> [YOUR INSTRUCTIONS]: Below is a listing; give only the number of its lines that contain the word "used".

> [SUPPLIED ENTRIES]:
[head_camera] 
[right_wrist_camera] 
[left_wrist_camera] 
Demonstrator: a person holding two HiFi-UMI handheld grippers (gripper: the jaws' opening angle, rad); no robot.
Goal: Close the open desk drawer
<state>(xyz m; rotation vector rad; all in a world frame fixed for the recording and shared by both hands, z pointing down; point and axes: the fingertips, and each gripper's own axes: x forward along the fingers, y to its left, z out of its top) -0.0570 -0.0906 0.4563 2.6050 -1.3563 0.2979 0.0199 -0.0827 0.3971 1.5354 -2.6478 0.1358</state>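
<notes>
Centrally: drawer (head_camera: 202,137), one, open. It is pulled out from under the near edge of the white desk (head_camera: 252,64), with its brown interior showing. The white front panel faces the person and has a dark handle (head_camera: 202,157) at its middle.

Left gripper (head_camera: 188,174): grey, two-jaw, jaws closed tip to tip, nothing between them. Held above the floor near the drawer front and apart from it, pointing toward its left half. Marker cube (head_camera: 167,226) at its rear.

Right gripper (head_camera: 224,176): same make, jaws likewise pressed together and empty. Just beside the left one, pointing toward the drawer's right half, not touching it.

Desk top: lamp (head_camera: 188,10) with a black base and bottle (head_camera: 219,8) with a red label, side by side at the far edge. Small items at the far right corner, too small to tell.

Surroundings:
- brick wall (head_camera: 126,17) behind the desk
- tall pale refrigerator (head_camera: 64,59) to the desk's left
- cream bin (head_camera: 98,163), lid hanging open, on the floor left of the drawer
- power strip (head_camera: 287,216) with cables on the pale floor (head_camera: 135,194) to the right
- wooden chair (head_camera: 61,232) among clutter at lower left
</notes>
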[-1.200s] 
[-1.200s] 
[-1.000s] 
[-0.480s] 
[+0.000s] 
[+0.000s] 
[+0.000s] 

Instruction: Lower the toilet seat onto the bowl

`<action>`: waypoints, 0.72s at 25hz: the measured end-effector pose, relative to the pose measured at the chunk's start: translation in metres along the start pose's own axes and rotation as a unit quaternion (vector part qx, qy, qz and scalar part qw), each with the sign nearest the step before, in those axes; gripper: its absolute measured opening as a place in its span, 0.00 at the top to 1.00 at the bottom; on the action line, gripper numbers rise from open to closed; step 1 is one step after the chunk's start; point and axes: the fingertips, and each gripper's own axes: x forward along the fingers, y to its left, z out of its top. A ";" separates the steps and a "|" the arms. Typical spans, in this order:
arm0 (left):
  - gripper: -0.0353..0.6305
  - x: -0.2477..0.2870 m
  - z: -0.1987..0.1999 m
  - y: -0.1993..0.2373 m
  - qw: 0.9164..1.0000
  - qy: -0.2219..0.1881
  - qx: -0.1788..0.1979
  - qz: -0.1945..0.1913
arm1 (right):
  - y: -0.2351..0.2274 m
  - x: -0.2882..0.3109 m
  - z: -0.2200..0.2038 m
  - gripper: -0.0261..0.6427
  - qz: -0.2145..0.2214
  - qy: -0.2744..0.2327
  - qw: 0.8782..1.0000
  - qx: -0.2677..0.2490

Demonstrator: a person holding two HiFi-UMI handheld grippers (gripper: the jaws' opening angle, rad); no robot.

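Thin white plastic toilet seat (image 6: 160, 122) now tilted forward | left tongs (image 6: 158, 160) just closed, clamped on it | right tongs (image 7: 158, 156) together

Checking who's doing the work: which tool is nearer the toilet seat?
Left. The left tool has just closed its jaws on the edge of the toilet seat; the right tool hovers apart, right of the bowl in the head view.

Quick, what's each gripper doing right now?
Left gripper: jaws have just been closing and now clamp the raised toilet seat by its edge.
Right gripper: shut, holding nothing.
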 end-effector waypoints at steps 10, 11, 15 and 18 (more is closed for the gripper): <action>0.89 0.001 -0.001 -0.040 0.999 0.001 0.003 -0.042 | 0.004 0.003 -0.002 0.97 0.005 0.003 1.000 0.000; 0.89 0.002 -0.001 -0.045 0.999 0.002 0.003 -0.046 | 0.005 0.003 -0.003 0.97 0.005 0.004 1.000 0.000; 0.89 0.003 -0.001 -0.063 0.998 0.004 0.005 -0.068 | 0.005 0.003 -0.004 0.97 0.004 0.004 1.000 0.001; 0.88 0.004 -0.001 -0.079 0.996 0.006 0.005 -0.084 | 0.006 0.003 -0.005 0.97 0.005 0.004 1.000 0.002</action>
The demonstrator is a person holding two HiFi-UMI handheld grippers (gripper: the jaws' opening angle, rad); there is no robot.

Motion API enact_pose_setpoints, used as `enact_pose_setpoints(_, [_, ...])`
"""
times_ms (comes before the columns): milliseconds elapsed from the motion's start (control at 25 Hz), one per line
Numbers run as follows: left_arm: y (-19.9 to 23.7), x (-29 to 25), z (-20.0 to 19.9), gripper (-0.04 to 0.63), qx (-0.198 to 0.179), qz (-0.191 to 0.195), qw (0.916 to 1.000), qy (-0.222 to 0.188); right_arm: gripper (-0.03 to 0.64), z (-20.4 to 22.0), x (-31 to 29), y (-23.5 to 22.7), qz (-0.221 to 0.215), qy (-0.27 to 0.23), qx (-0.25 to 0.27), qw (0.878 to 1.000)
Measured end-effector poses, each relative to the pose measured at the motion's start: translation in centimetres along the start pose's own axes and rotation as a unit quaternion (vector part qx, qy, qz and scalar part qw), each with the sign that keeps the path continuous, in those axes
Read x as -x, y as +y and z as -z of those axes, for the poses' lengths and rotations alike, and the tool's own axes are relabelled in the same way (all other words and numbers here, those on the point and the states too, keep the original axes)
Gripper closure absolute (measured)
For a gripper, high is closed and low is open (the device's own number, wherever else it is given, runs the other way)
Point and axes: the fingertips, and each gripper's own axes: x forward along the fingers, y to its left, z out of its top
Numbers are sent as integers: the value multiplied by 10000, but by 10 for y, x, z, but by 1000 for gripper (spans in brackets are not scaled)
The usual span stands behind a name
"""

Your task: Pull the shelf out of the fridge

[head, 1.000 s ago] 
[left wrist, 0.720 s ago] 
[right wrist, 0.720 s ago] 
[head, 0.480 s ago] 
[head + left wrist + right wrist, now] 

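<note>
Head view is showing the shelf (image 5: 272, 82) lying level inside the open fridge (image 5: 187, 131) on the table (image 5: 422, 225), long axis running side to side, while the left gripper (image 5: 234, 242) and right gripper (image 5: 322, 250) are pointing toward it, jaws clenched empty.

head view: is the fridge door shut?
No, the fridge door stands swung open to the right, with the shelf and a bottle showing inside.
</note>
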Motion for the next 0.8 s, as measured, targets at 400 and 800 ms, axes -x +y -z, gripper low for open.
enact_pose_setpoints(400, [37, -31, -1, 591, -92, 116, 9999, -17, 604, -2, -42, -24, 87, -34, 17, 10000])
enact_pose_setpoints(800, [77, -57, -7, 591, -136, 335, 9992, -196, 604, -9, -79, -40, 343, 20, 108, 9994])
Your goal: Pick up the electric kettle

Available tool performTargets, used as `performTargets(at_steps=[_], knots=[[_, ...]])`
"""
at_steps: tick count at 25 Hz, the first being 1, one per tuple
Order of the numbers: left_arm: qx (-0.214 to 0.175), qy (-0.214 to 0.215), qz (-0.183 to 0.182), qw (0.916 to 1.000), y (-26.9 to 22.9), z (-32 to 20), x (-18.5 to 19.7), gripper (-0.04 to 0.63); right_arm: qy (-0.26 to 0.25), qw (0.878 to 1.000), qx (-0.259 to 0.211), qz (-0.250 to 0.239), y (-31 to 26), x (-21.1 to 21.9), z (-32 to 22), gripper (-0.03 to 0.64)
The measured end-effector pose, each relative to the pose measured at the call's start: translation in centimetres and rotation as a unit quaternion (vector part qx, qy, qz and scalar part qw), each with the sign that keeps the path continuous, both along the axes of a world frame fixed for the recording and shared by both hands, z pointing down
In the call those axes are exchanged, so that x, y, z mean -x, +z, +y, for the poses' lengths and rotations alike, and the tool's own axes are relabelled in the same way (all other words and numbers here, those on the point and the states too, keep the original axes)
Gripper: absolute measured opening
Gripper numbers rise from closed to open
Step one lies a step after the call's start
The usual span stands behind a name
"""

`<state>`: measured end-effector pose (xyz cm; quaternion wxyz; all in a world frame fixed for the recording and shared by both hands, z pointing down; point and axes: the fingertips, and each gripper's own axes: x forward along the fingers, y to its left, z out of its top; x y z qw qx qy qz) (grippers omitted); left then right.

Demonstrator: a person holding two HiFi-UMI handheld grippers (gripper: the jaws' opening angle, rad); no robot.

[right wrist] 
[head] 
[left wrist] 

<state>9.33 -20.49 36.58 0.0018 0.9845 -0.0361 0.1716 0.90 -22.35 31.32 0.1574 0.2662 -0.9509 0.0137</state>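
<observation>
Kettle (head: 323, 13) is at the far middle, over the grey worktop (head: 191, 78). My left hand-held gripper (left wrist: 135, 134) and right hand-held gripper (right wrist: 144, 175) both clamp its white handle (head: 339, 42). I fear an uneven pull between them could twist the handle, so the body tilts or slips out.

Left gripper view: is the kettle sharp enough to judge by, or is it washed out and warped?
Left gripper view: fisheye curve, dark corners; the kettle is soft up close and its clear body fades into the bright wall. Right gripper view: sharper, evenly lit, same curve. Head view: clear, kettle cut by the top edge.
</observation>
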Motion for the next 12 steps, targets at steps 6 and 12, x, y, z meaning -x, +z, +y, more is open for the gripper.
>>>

> [ANSWER FOR THIS EXERCISE]: 2